El paradójico precario servicio de salud en la ‘Ciudad Salud’

La principal entidad en salubridad pública de Tocaima se encuentra con 1.006 denuncias por servicios médicos deficientes.

 

Convida, junto con Coomeva, Emdisalud, Comfacundi y la EPS indígena Dusakawi, alcanzan una deuda de casi dos billones de pesos. Foto por Javier Montaño

Desde que la Ley 100 de 1993 rige, el bienestar en Colombia ha sido considerado como mercancía. A la vez, de quedar sujeto a constituir un bien transable, del que los inversionistas privados, tan sólo por servir como intermediarios, obtienen una plusvalía.  El problema radica en que dicho modelo de negocio acrecienta el margen de inequidad en salubridad e incrementa el gasto público, sin mejorar la calidad del servicio, excluyendo la protección y satisfacción de sus usuarios. 

 Para 2018, hubo 1’824.599 quejas presentadas a la Superintendencia de Salud, de las cuales un 68,6% fueron contra las EPS del régimen contributivo y 24,3%, contra las EPS del régimen subsidiado, según el Ministerio de Salud.

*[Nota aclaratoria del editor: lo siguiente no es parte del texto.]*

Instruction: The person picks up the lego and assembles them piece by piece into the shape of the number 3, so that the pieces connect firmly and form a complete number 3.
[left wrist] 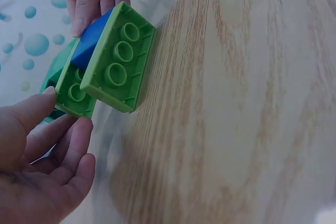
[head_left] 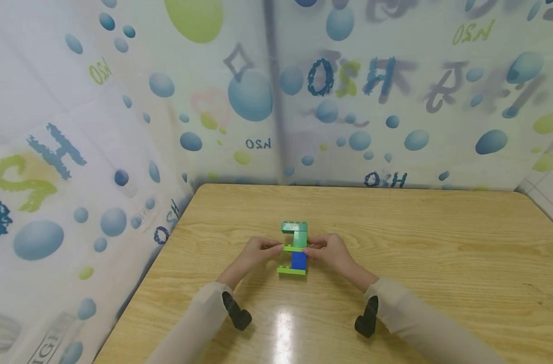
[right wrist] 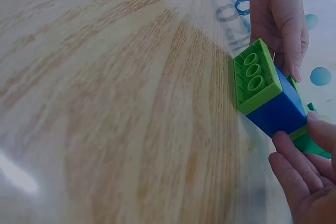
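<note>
A small model of toy building bricks lies between my hands in the head view. Its lower end is a light green brick [head_left: 291, 271], then a blue brick [head_left: 298, 261], a second light green brick [head_left: 293, 248] and darker green bricks [head_left: 300, 238] on top. My left hand [head_left: 258, 249] pinches the left end of the second light green brick between thumb and fingers. On the other side my right hand [head_left: 333, 252] grips the model near where the blue and light green bricks join. Both wrist views show the lower brick's hollow underside [left wrist: 122, 53] with round tubes.
The wood-grain table [head_left: 417, 242] stretches out on both sides of the model. Behind and to the left hangs a pale curtain [head_left: 299, 126] printed with bubbles and letters. Black wrist mounts [head_left: 237, 311] sit at the sleeves.
</note>
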The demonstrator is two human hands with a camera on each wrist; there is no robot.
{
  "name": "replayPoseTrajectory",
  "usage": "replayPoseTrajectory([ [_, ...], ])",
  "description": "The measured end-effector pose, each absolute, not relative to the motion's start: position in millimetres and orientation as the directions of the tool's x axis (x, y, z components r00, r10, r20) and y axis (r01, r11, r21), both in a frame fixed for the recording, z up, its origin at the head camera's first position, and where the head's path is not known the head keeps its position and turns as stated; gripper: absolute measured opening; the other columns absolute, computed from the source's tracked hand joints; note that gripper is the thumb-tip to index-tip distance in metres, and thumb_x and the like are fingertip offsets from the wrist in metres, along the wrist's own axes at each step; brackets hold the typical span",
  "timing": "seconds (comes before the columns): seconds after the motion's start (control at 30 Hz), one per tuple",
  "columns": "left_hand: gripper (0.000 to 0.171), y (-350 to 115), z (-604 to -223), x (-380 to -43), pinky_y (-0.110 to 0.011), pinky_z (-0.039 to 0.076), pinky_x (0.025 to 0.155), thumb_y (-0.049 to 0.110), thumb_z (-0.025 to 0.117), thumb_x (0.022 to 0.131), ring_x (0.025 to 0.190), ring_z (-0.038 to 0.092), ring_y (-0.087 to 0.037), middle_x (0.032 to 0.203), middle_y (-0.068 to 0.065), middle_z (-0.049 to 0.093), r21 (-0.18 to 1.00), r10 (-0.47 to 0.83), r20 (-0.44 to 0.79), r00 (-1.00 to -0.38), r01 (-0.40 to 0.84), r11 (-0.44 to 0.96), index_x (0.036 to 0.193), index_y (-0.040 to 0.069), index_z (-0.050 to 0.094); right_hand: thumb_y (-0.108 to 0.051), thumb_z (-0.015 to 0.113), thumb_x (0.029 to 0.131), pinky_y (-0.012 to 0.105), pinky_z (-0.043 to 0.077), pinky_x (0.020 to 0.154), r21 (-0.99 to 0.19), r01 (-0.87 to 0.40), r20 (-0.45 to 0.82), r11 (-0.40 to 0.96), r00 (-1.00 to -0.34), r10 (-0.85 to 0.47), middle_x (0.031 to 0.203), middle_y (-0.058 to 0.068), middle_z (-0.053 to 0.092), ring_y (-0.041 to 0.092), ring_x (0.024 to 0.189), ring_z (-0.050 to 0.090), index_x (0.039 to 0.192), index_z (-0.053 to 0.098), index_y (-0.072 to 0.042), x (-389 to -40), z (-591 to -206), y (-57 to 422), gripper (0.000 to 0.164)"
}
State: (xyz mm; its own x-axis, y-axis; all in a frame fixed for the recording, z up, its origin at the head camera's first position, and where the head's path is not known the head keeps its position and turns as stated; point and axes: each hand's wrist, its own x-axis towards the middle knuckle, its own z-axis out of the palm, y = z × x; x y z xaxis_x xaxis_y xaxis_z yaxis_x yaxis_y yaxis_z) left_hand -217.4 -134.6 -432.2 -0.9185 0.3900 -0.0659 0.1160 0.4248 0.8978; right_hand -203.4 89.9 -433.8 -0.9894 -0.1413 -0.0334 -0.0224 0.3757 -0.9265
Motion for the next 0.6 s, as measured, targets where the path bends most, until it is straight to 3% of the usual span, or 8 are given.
replayPoseTrajectory([
  [0.2,0.034,-132.0,-433.9,-217.7,-0.039,0.05,0.075,0.021,0.058,0.091,0.086,0.062,-0.029,0.094,-0.018,0.066,0.904,0.387,-0.075,-0.919,0.101,0.415,0.108,-0.007,0.062,-0.011,0.075,0.075,0.027,0.052,0.059,-0.935,-0.017,-0.028,0.354,-0.992,-0.122,0.081,0.011,0.067,0.017,0.072,0.063,0.101,0.066,0.008,-202.4,-436.1,88.3,0.033],
  [0.37,0.034,-133.6,-436.2,-218.6,-0.034,0.05,0.075,0.026,0.057,0.091,0.082,0.064,-0.021,0.09,-0.012,0.067,0.911,0.41,-0.05,-0.911,0.126,0.391,0.104,-0.005,0.065,-0.007,0.073,0.077,0.029,0.053,0.061,-0.953,0.0,-0.042,0.303,-0.99,-0.133,0.082,0.016,0.067,0.021,0.069,0.066,0.102,0.063,0.011,-202.6,-440.0,87.4,0.032],
  [0.6,0.03,-128.5,-436.6,-219.6,-0.037,0.049,0.079,0.019,0.057,0.091,0.084,0.064,-0.023,0.09,-0.015,0.067,0.892,0.341,-0.118,-0.932,0.052,0.449,0.105,-0.006,0.064,-0.004,0.07,0.079,0.032,0.054,0.063,-0.967,0.024,-0.066,0.254,-0.986,-0.155,0.084,0.019,0.067,0.025,0.067,0.066,0.104,0.062,0.012,-202.6,-442.6,85.9,0.03],
])
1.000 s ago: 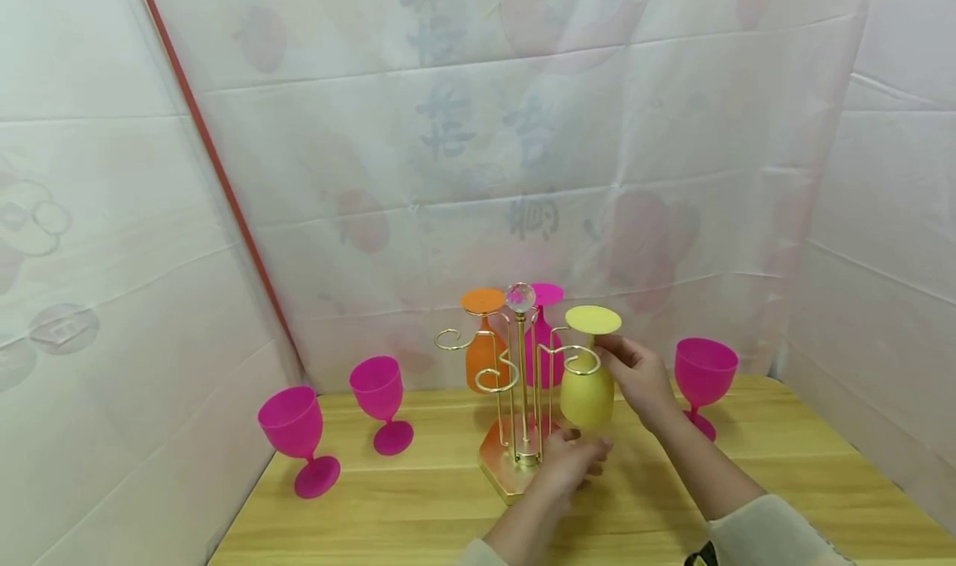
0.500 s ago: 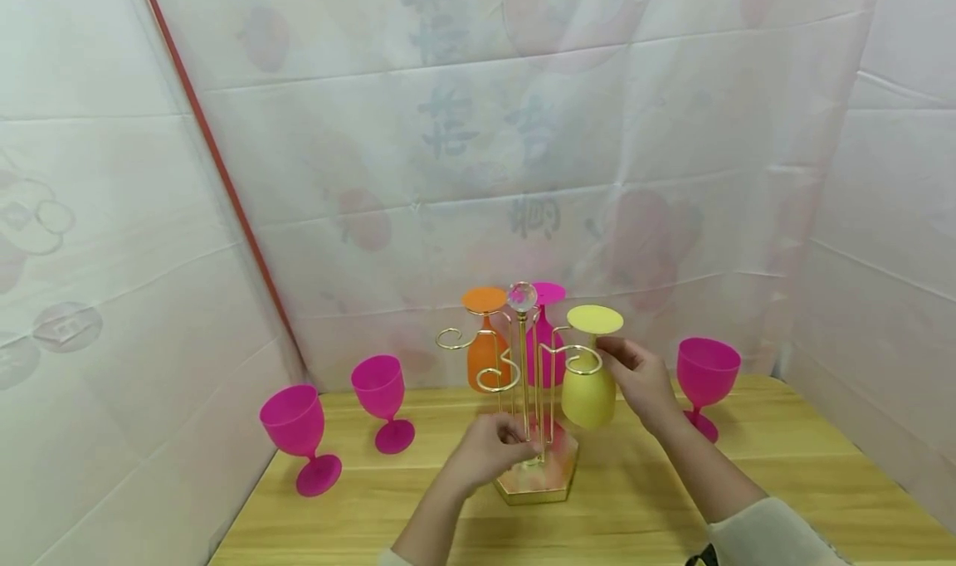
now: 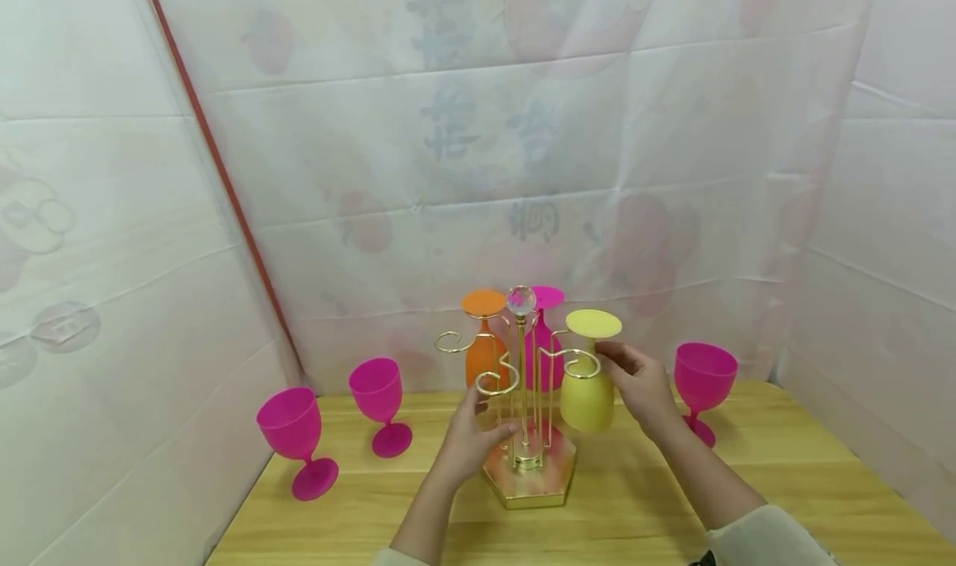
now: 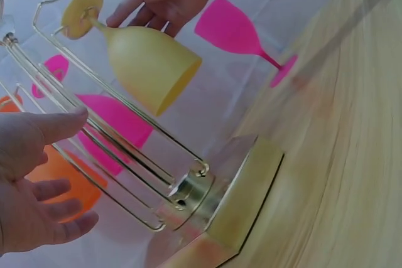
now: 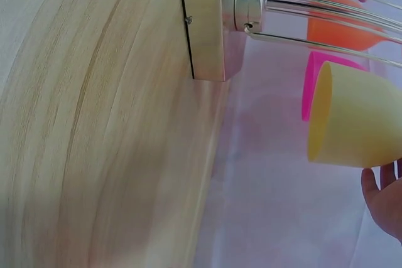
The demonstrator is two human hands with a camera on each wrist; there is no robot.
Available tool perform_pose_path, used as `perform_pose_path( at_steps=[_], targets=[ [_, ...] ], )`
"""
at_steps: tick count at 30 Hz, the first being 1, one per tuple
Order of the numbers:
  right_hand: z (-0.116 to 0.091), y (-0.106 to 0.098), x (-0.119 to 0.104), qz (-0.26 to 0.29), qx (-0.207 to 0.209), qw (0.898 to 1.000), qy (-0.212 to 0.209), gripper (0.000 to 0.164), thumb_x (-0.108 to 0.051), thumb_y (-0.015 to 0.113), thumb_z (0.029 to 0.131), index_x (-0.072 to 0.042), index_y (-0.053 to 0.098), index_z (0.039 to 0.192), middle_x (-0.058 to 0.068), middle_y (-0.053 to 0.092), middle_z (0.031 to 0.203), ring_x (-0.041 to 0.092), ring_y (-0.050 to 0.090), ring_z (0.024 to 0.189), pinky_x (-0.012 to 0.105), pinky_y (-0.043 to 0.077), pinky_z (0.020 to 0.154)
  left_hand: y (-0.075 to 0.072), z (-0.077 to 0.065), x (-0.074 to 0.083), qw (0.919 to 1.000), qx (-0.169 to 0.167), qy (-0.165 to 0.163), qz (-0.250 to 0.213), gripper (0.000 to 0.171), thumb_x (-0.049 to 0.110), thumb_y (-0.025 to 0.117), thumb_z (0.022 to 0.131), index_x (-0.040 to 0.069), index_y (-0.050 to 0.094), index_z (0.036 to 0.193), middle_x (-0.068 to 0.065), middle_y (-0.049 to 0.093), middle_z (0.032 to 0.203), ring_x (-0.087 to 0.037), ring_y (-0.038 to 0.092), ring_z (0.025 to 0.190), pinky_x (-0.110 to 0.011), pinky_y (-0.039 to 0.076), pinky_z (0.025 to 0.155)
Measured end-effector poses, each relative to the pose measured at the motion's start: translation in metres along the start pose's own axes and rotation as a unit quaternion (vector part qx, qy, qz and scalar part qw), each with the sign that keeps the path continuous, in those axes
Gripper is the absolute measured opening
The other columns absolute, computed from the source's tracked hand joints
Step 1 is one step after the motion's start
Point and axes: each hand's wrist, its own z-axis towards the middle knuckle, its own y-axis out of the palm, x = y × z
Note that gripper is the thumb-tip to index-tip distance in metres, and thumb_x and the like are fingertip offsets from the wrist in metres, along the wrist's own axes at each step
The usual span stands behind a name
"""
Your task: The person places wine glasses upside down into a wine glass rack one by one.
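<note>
A gold wire glass rack (image 3: 529, 500) with a clear ball on top stands mid-table. On its right side a yellow goblet (image 3: 587, 400) hangs upside down, foot uppermost. My right hand (image 3: 641, 387) pinches it near the stem with the fingertips; in the right wrist view its fingers (image 5: 384, 208) lie against the bowl. My left hand (image 3: 465, 437) is at the rack's left side, thumb and fingers spread apart around the wires, nothing held. An orange goblet (image 3: 484, 363) and a pink goblet (image 3: 548, 358) hang upside down at the rack's back, partly hidden by wires.
Two pink goblets stand upright at the left, one nearer (image 3: 291, 423) and one farther back (image 3: 377, 387). Another upright pink goblet (image 3: 704, 375) is just right of my right hand. White printed cloth (image 3: 448, 176) encloses the wooden table (image 3: 642, 508) behind and at the sides.
My left hand has moved from the rack's front right round to its left side, its fingers now spread. The rack's base has turned. My right hand stays at the yellow goblet.
</note>
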Motion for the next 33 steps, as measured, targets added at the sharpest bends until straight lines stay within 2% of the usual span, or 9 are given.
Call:
perform_pose_path(
  at_steps=[3,8,11,14,18,25,33],
  targets=[
    [-0.001,-0.001,-0.001,0.001,0.006,1.000,0.007,0.039,-0.032,0.065,0.096,-0.005,0.066,0.123,-0.001,0.068,0.115,-0.003,0.060,0.101,0.011,0.050,0.086,0.003,0.002,-0.003,0.9996,-0.005,0.004,-0.028,0.065,0.024,0.078,0.085,0.017,0.045,0.141,-0.013,0.054,0.135,-0.041,0.048,0.128,-0.055,0.048,0.099],
    [-0.005,0.000,-0.004,0.019,0.018,0.999,0.022,0.045,-0.036,0.065,0.094,-0.005,0.063,0.127,0.000,0.068,0.118,-0.003,0.060,0.103,0.010,0.049,0.087,0.005,0.002,-0.006,0.9979,0.001,0.007,-0.064,0.060,0.018,0.075,0.087,0.009,0.047,0.139,-0.017,0.058,0.126,-0.041,0.053,0.123,-0.048,0.051,0.099],
    [-0.008,0.000,-0.003,0.031,0.027,0.999,0.016,0.046,-0.035,0.065,0.095,-0.003,0.062,0.129,0.002,0.068,0.119,-0.002,0.060,0.105,0.010,0.049,0.088,0.008,0.003,-0.007,0.9973,0.011,0.010,-0.072,0.057,0.014,0.075,0.088,0.007,0.048,0.138,-0.017,0.060,0.122,-0.040,0.055,0.120,-0.047,0.051,0.098],
    [-0.011,-0.001,-0.001,0.031,0.039,0.999,0.004,0.045,-0.034,0.064,0.096,-0.003,0.062,0.129,0.004,0.068,0.121,-0.001,0.061,0.105,0.011,0.049,0.088,0.011,0.003,-0.007,0.9965,0.018,0.009,-0.081,0.054,0.014,0.075,0.087,0.009,0.051,0.136,-0.015,0.061,0.120,-0.038,0.056,0.118,-0.045,0.052,0.097],
    [-0.016,0.000,0.001,0.018,0.057,0.998,-0.004,0.042,-0.034,0.064,0.096,-0.007,0.064,0.128,0.006,0.067,0.122,-0.001,0.061,0.106,0.010,0.049,0.088,0.014,0.002,-0.004,0.9964,0.028,0.003,-0.080,0.052,0.013,0.074,0.088,0.011,0.053,0.135,-0.015,0.062,0.120,-0.036,0.057,0.117,-0.043,0.054,0.095],
    [-0.021,0.003,0.002,0.022,0.083,0.996,0.001,0.043,-0.033,0.065,0.095,-0.007,0.063,0.129,0.011,0.065,0.128,-0.002,0.060,0.108,0.009,0.048,0.088,0.016,-0.002,0.005,0.9966,0.037,0.001,-0.074,0.051,0.006,0.071,0.088,0.005,0.051,0.135,-0.024,0.060,0.121,-0.044,0.056,0.116,-0.050,0.052,0.096],
    [-0.024,0.005,0.002,0.012,0.129,0.991,-0.016,0.035,-0.027,0.067,0.094,-0.006,0.067,0.123,0.012,0.067,0.122,0.000,0.063,0.101,0.010,0.050,0.086,0.016,0.002,-0.009,0.9978,0.030,0.011,-0.058,0.050,0.018,0.074,0.088,0.013,0.053,0.134,-0.017,0.062,0.118,-0.036,0.058,0.114,-0.044,0.054,0.095]
  ],
)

En Tocaima, los casos de negligencia en perjuicio de los usuarios del Hospital Marco Felipe Afanador (IPS) crecen; se alega la ausencia sistemática de medicamentos en general y, además, que la atención del personal dista de ser la adecuada para una institución de salud.

El ciudadano tiene mecanismos para hacer efectivo su derecho a la salud, pero los desconoce”, acota Walter Bustos, docente de Trabajo Social en UNIMINUTO.

 La inconformidad ciudadana no se hizo esperar, tal es el caso de Nancy Céspedes, cotizante de la IPS en la ´Ciudad Salud´, quien ha alzado su voz  frente al “precario servicio terapéutico que presta la entidad”, pues alega haber interpuesto derechos de petición para que “los equipos especializados estén en óptimas condiciones”. Denuncia que se suma al promedio de 54 quejas registradas por hora ante la Superintendencia Nacional de Salud, debido a las fallas presentadas en el sistema del ramo.

 

La hipertensión arterial es la patología con mayor incidencia en personas mayores de 30 años; más de 4.360 casos aparecen registrados por la Secretaría de Salud de Cundinamarca. Foto por Javier Montaño

Un caso local

Una tocaimuna de 53 años, quien lleva 31 años trabajando en la Administración Municipal  y que, como funcionaria su EPS es Convida, donde ha recibido el servicio de salud desde siempre –según afirma Nancy Céspedes, secretaria de la Alcaldía-; no obstante, brindan un servicio muy pobre. Son negligentes y maleducados, toda vez que desde hace tres meses se presentan inconsistencias con las herramientas terapéuticas del hospital el que tiene el convenio la entidad de prestadora de salud.  

 “Fui, en noviembre, a una cita. Me habían trasladado sin autorización a Girardot”, al presentar la queja, “escalaron la cita de nuevo a Tocaima” (sic), afirma Céspedes. Las dificultades con la entidad han sido valoradas por sus usuarios, quienes presentan un derecho de petición, pues “se reclaman derechos, porque nos pertenecen” (sic), asegura Jonathan Cadena, estudiante de Contaduría Pública. Pero la respuesta de la EPS y del hospital es “mandar de una entidad a otra, presentando el recurso” (sic), concluye Céspedes.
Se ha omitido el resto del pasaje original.